近くにいた学生4人に火が燃え移り、当時18歳の男子学生が死亡。18歳から20歳の3人が火傷を負った。

事故のきっかけは、消毒用のアルコール。起訴状などによると、当時、教員助手だった25歳の男性職員が、炭火の勢いを強めるため、アルコールであるエタノールやメタノールを主成分とする洗浄用アルコールを水で希釈したものをコンロに注ぎ入いれたことにより、木炭の火がアルコールに引火。燃え上がった火は、当時18歳の男子学生の体と衣服に燃え移り、重い火傷を負わせた。

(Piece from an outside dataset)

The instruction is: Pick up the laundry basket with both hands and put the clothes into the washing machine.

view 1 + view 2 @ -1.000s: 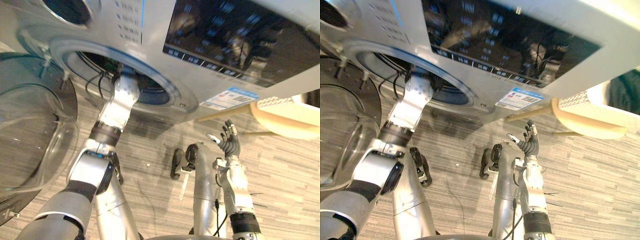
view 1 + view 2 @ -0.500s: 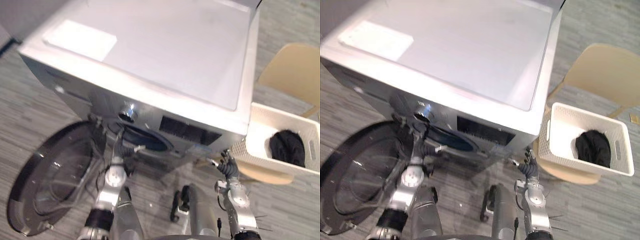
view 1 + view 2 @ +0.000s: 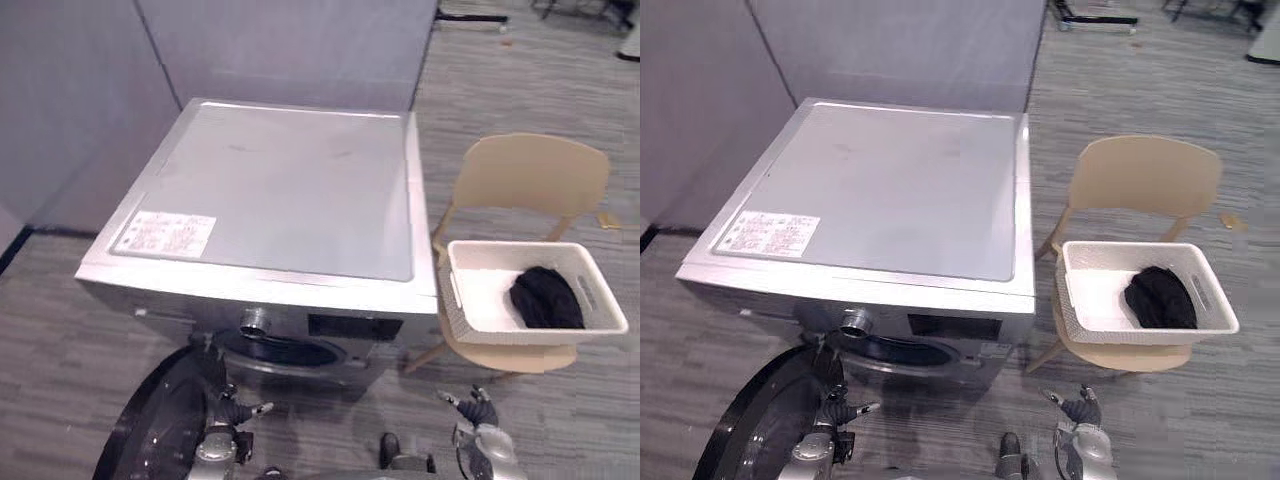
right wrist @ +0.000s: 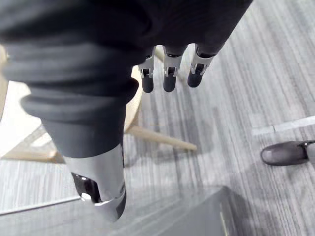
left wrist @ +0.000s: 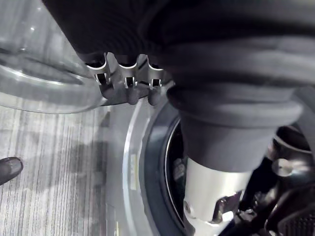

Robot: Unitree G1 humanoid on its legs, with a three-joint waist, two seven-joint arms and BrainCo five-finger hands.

男子学生は、翌月、死亡した。

トップへの“忖度”でアルコール投入

一体、なぜ、教師の男は、燃え盛るコンロに危険なアルコールを入れたのか?見えてきたのは、トップへの“忖度”だった。

学校側が行った保護者説明会では、保護者から「担当の先生がアルコールを注入して事故に繋がったとなっているが、『着火後の追加は危ない』と通常であれば認識しているはず。そういうことについて、事前に職員への注意喚起はなかったのか?」と学校側の危機管理について質問が寄せられると、当時の古賀理事長は、「それはしておりません。それはなぜかというと、危険な作業はすべて、大体、私が1人でしてきて、生徒の安全を確認した上で行事を行っていたので」と回答した。その上で、「火起こしにあたり、熱中症や食中毒にならないよう、早く焼けるように消毒用アルコールを使用しました」と言及し、そもそも理事長自身が、アルコールで火起こしをしていたことを明らかにした。

前理事長と職員は不起訴に

2024年7月に弁護士らでつくる第3者委員会が公表した調査報告書でも、当時、理事長だった古賀氏が、「火起こし」として、アルコールの利用を発案、実行したと認定。

元教員助手の男は、理事長から直接の指示はなかったものの、『理事長の“意に沿うもの”』と考え、とっさの判断で火を投げ入れたと指摘した。加えて、「強権的な経営による危機管理意識の欠如などが、事故を引き起こした」とされた古賀氏は、理事長を辞任した。

警察は、2024年1月、業務上過失致死傷の疑いで、古賀前理事長と職員2人の計3人を書類送検。しかし、検察は、このうち25歳の男性職員のみを業務上過失致死の罪で在宅起訴とし、前理事長と職員1人については、「諸般の事情を総合的に考慮した」として不起訴とした。

初公判で起訴内容認める

2025年5月20日午後、福岡地裁で開かれた初公判。神妙な面持ちで廷内に入ってきた元教員助手の男。

冒頭、起訴内容について裁判長から罪状認否について聞かれると、「間違いありません」と起訴内容を認めた。弁護側は、起訴内容を認めた上で、情状酌量を求めた。

一方、検察側は冒頭陳述で、「理事長は、生徒の周りでアルコールをコンロに注ぐことは推奨していなかった」と主張。元教員助手の自己判断による過失だったと指摘した。

次回公判は、7月4日に開かれ、被告人質問が行われる予定だ。